** Exercise instructions **
Images are to be excluded, and the rest of the data repeated exactly.
┌────────
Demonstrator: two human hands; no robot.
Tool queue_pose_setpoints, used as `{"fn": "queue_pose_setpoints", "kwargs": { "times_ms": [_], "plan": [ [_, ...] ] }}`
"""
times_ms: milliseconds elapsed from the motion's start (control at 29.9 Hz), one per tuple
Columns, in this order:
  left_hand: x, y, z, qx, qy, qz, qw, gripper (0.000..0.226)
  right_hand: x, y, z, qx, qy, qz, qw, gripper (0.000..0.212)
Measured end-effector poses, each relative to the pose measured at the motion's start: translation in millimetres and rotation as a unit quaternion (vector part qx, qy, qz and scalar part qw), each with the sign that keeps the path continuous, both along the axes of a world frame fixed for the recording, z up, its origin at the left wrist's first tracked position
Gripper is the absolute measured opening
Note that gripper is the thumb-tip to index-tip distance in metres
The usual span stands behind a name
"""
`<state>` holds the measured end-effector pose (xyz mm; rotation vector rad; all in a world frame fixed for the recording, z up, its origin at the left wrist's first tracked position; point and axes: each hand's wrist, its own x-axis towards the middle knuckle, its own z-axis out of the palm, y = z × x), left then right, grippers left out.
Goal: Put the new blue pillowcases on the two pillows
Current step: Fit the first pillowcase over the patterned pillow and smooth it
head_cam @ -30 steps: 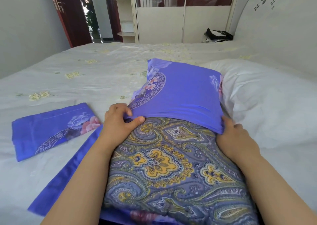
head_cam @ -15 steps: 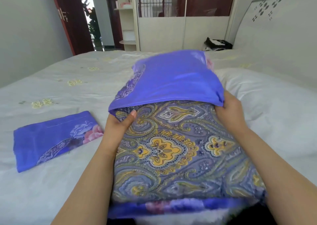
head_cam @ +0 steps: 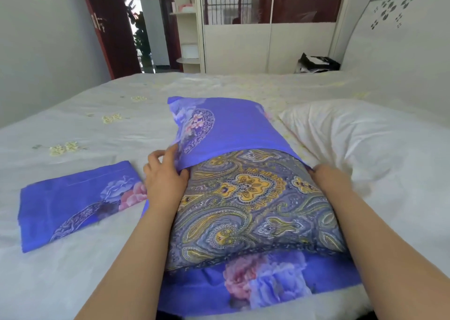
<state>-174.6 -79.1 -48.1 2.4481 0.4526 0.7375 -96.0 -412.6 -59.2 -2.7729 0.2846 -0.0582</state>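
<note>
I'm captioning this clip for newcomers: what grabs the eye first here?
The paisley pillow at centre, half sheathed in a blue pillowcase, with the left hand and right hand gripping the case's open edge. A folded second blue pillowcase lies left on the bed; a bare white pillow lies right.

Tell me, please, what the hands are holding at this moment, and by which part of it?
Both hands grip the blue pillowcase by its open hem: the left hand at the left corner, the right hand at the right, over the paisley pillow.
</note>
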Motion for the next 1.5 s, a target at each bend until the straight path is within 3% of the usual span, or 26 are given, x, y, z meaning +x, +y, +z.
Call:
{"fn": "queue_pose_setpoints", "kwargs": {
  "times_ms": [100, 200, 334, 467, 601, 668, 801, 868, 968, 1035, 1202, 1302, 1369, 1436, 1503],
  "plan": [
    [6, -7, 13, 0.079, -0.053, -0.005, 0.995, 0.035, 4, 3, 4, -0.028, 0.044, -0.011, 0.999, 0.036],
    [3, -8, 19, 0.056, -0.079, -0.018, 0.995, 0.015, 4, 2, 6, -0.047, 0.059, -0.021, 0.997, 0.038],
    [-8, -13, 19, 0.086, -0.104, -0.049, 0.99, 0.013, 9, -5, 11, 0.001, -0.112, 0.055, 0.992, 0.043],
    [-3, -22, 28, 0.16, -0.127, -0.085, 0.975, 0.044, 3, 11, 36, 0.058, -0.295, 0.205, 0.931, 0.046],
    [5, -30, 19, 0.141, -0.133, -0.088, 0.977, 0.014, -4, 42, 38, 0.022, -0.328, 0.234, 0.915, 0.024],
    [2, -32, 13, 0.115, -0.178, -0.071, 0.975, 0.01, -7, 46, 34, 0.037, -0.342, 0.222, 0.912, 0.016],
    [-9, -35, 11, 0.126, -0.264, -0.09, 0.952, 0.009, -22, 43, 25, 0.086, -0.457, 0.2, 0.862, 0.009],
    [-11, -35, 7, 0.119, -0.218, -0.11, 0.963, 0.009, -23, 42, 20, 0.082, -0.424, 0.2, 0.879, 0.009],
    [-13, -29, 1, 0.097, -0.145, -0.136, 0.975, 0.014, -18, 39, 22, 0.053, -0.287, 0.224, 0.93, 0.01],
    [-18, -22, 4, 0.09, -0.135, -0.171, 0.972, 0.024, -25, 39, 31, 0.054, -0.25, 0.24, 0.937, 0.011],
    [-49, -21, 19, 0.06, -0.083, -0.319, 0.942, 0.042, -73, 62, 54, 0.061, -0.305, 0.301, 0.901, 0.025],
    [-68, -15, 12, 0.056, -0.01, -0.344, 0.937, 0.064, -112, 91, 50, 0.006, -0.342, 0.38, 0.859, 0.032],
    [-78, -8, 4, 0.031, 0.017, -0.309, 0.95, 0.068, -137, 109, 33, -0.059, -0.351, 0.41, 0.84, 0.046],
    [-87, 2, -2, -0.029, 0.064, -0.224, 0.972, 0.063, -157, 121, 12, -0.148, -0.31, 0.434, 0.833, 0.078],
    [-92, 14, -5, -0.114, 0.153, -0.146, 0.971, 0.058, -163, 125, -7, -0.237, -0.251, 0.441, 0.828, 0.11]
  ]
}}
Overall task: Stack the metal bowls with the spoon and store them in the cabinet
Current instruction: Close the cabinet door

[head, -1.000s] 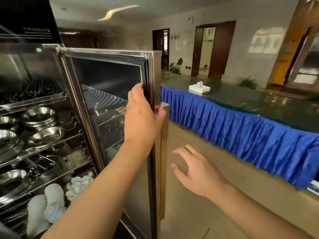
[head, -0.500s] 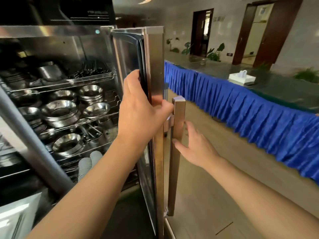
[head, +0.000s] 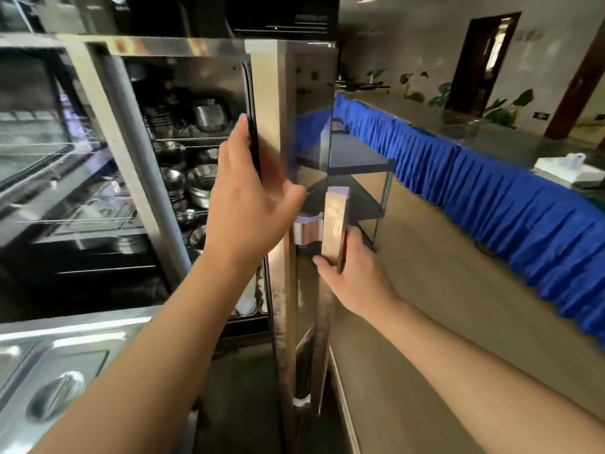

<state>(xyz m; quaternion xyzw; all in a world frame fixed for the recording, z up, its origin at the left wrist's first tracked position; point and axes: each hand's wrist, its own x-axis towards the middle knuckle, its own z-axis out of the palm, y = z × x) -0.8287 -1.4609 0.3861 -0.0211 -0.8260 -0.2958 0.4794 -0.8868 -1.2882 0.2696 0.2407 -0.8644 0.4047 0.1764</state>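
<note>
Left hand [head: 248, 204] covers part of the cabinet [head: 183, 103] opening, so the bowls [head: 199, 181] behind it show only in part, smeared by motion blur. No spoon can be made out in there. Right fingers [head: 319, 261] curl out of sight behind the handle [head: 333, 224]. Both forearms run off the bottom edge. The steel tray [head: 49, 371] at lower left is cropped and blurred.

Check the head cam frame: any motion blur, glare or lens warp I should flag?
Head view: the left side is motion-smeared, with the shelves and the lidded tray streaked; the left hand on the cabinet door edge and the right hand on the handle are sharper; the steel door mirrors the blue table skirt; wide-angle bowing curves the counter line.
</note>
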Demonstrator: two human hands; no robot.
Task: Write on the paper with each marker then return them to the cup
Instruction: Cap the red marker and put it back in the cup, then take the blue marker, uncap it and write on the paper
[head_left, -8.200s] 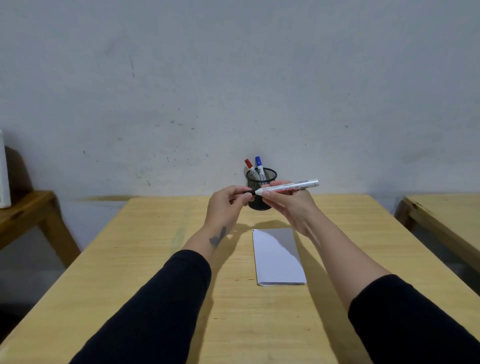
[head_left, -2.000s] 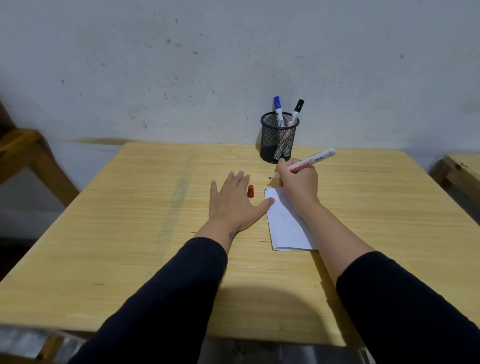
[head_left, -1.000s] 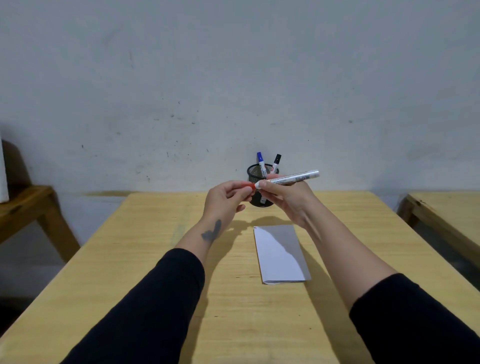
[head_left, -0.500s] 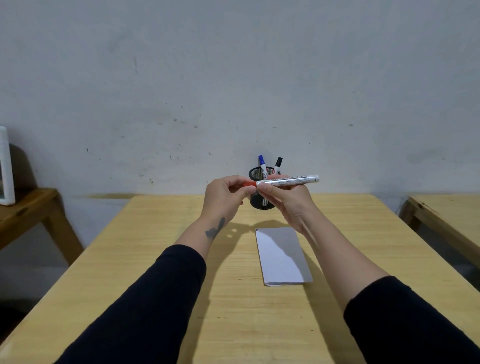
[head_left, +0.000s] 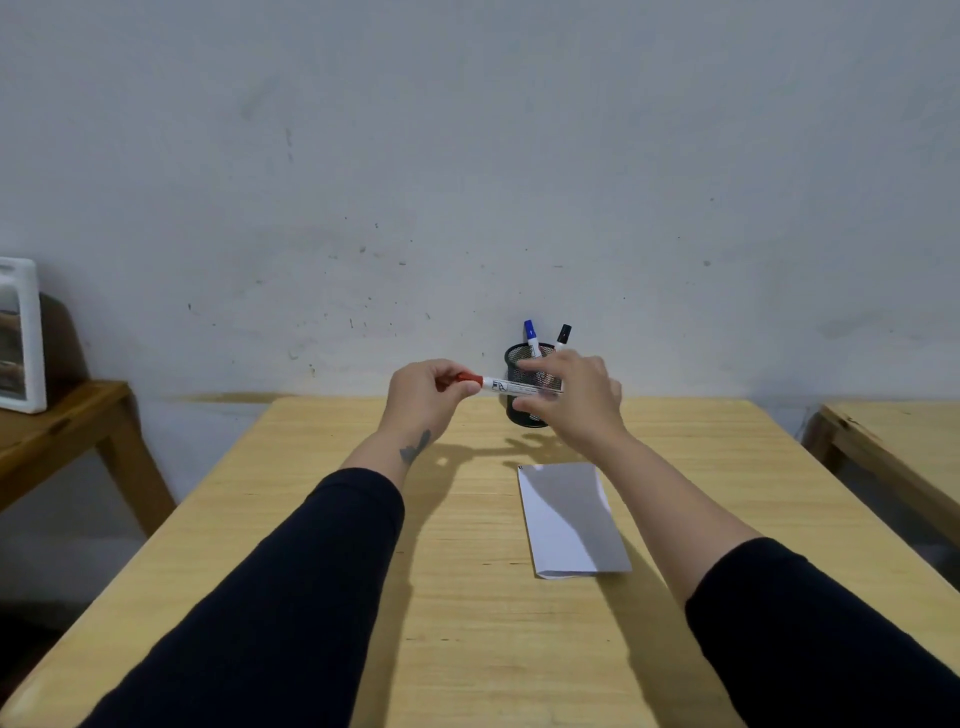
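From the head view, a red-capped marker (head_left: 511, 386) is seen held level above the far part of the counter (head_left: 322, 519), in front of a mesh cup (head_left: 519, 358). The capped end is pinched by the closed fingers (head_left: 467, 385) of the left hand (head_left: 428, 395). The right hand (head_left: 571, 400) is spread, its fingers loose around the marker's barrel rather than clamped on it; whether the barrel is actually touched cannot be told because of blur. A blue marker (head_left: 531, 335) and a black marker (head_left: 562, 335) are stood upright in the cup. A folded paper (head_left: 569, 519) is laid flat nearer the person, well apart from both hands. The marker is judged ready to be returned. With only the cap end gripped, the barrel could droop or be dropped, and the light cup could be knocked over if its rim is struck.
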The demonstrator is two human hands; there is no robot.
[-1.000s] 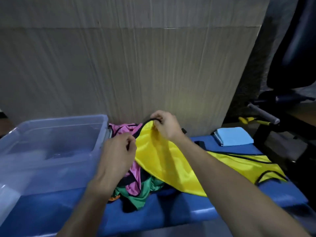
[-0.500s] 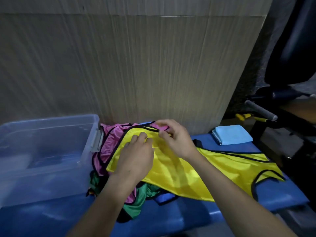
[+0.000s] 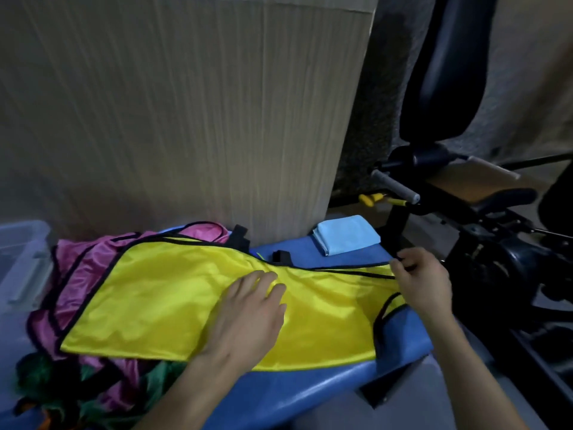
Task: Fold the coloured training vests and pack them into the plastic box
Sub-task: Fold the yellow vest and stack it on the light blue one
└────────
** Written answer **
Demonstrator: two human hands; no robot.
Tool queue_pose_setpoints, used as `{"fn": "queue_pose_setpoints", "kwargs": { "times_ms": [_], "plan": [ [_, ...] ] }}`
"""
times_ms: milliseconds elapsed from the motion's start (control at 29.9 Hz), one per tuple
Columns, in this order:
  left_hand: x, y, z, qx, qy, qz, qw, gripper (0.000..0.226)
  right_hand: x, y, z, qx, qy, qz, qw, gripper (0.000..0.212)
Measured end-effector poses, each relative to the pose measured at the motion's start: translation in millimetres and rotation as a unit quaternion (vector part qx, qy, qz and scalar part qw), each with the sign that keeps the path continuous, both along the axes of a world frame fixed for the recording, z up, its origin at the left wrist's first tracked position
Gripper is the absolute measured opening
Note that gripper is the thumb-tip to index-tip distance in metres
The usual span stands behind a name
"""
`<state>` holds the measured end-effector pose (xyz mm; rotation vector rad; all in a world frame fixed for the recording, z up, its origin at the left wrist's first tracked position; point and axes: each hand's wrist, its own x-axis towards the middle knuckle, its own z-axis out of the palm, y = z × x), left then right, grippers left out.
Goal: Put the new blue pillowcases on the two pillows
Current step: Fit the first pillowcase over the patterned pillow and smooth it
head_cam @ -30 steps: 
head_cam @ -15 steps: 
head_cam @ +0 steps: 
<state>-174.6 -79.1 -48.1 2.4481 0.4526 0.7375 -96.0 -412.6 -59.2 -2.7729 0.2846 -0.0582</state>
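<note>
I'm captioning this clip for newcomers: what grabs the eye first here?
The paisley pillow at centre, half sheathed in a blue pillowcase, with the left hand and right hand gripping the case's open edge. A folded second blue pillowcase lies left on the bed; a bare white pillow lies right.

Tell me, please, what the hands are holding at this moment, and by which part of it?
Both hands grip the blue pillowcase by its open hem: the left hand at the left corner, the right hand at the right, over the paisley pillow.
</note>
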Motion for the next 1.5 s, a target at each bend until the straight path is within 3% of the usual span, or 26 are given, x, y, z meaning +x, +y, +z.
Call:
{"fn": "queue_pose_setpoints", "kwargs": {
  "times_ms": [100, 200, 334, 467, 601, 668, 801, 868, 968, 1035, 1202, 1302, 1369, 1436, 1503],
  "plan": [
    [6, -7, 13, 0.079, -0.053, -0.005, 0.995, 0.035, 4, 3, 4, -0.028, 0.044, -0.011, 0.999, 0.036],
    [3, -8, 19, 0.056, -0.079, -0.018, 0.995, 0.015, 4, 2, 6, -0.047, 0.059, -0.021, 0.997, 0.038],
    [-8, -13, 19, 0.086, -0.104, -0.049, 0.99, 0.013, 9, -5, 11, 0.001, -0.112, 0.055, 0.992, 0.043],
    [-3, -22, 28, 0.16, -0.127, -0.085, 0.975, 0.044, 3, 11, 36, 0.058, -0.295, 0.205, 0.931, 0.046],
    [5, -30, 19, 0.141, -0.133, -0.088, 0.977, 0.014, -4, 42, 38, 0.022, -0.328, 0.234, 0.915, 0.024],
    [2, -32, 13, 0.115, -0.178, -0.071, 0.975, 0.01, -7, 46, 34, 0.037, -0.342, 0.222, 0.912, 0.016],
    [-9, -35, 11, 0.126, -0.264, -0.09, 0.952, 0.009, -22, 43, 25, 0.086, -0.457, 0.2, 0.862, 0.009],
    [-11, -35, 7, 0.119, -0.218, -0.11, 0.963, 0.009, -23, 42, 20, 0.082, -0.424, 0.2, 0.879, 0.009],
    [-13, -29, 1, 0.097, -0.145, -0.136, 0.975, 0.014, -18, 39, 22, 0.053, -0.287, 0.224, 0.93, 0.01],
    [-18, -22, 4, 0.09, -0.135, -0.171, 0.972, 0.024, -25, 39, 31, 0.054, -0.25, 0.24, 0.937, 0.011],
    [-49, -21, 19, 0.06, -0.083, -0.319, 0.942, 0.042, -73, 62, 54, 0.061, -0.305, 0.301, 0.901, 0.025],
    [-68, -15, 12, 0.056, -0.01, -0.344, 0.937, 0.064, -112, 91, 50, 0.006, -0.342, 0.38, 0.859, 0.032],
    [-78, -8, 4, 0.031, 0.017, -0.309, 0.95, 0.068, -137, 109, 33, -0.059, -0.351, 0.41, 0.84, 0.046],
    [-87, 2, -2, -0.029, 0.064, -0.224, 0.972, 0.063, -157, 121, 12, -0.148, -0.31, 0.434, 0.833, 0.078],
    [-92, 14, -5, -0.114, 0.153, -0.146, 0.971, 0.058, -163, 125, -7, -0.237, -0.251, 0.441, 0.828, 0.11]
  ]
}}
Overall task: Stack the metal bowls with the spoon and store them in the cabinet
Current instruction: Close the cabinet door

[head, -1.000s] 
[head, -0.500s] 
[head, +0.000s] 

<state>(xyz m; quaternion xyzw; all in a world frame fixed for the recording, z up, its origin at the left wrist's first tracked position; point and axes: each hand's wrist, its own x-axis towards the middle knuckle, its own z-axis out of the palm, y = z × x) -0.8287 -1.4609 0.3861 -0.0211 -0.8260 -0.2958 0.4794 -0.8868 -1.2882 0.2696 0.2407 -0.8644 0.4047 0.1764</state>
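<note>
Left hand [head: 248, 204] covers part of the cabinet [head: 183, 103] opening, so the bowls [head: 199, 181] behind it show only in part, smeared by motion blur. No spoon can be made out in there. Right fingers [head: 319, 261] curl out of sight behind the handle [head: 333, 224]. Both forearms run off the bottom edge. The steel tray [head: 49, 371] at lower left is cropped and blurred.

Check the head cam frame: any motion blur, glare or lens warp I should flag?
Head view: the left side is motion-smeared, with the shelves and the lidded tray streaked; the left hand on the cabinet door edge and the right hand on the handle are sharper; the steel door mirrors the blue table skirt; wide-angle bowing curves the counter line.
</note>
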Demonstrator: two human hands; no robot.
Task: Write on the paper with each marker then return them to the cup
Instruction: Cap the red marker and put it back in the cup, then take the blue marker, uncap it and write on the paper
[head_left, -8.200s] 
[head_left, -2.000s] 
[head_left, -1.000s] 
[head_left, -0.500s] 
[head_left, +0.000s] 
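From the head view, a red-capped marker (head_left: 511, 386) is seen held level above the far part of the counter (head_left: 322, 519), in front of a mesh cup (head_left: 519, 358). The capped end is pinched by the closed fingers (head_left: 467, 385) of the left hand (head_left: 428, 395). The right hand (head_left: 571, 400) is spread, its fingers loose around the marker's barrel rather than clamped on it; whether the barrel is actually touched cannot be told because of blur. A blue marker (head_left: 531, 335) and a black marker (head_left: 562, 335) are stood upright in the cup. A folded paper (head_left: 569, 519) is laid flat nearer the person, well apart from both hands. The marker is judged ready to be returned. With only the cap end gripped, the barrel could droop or be dropped, and the light cup could be knocked over if its rim is struck.
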The demonstrator is two human hands; there is no robot.
[-1.000s] 
[-0.500s] 
[+0.000s] 
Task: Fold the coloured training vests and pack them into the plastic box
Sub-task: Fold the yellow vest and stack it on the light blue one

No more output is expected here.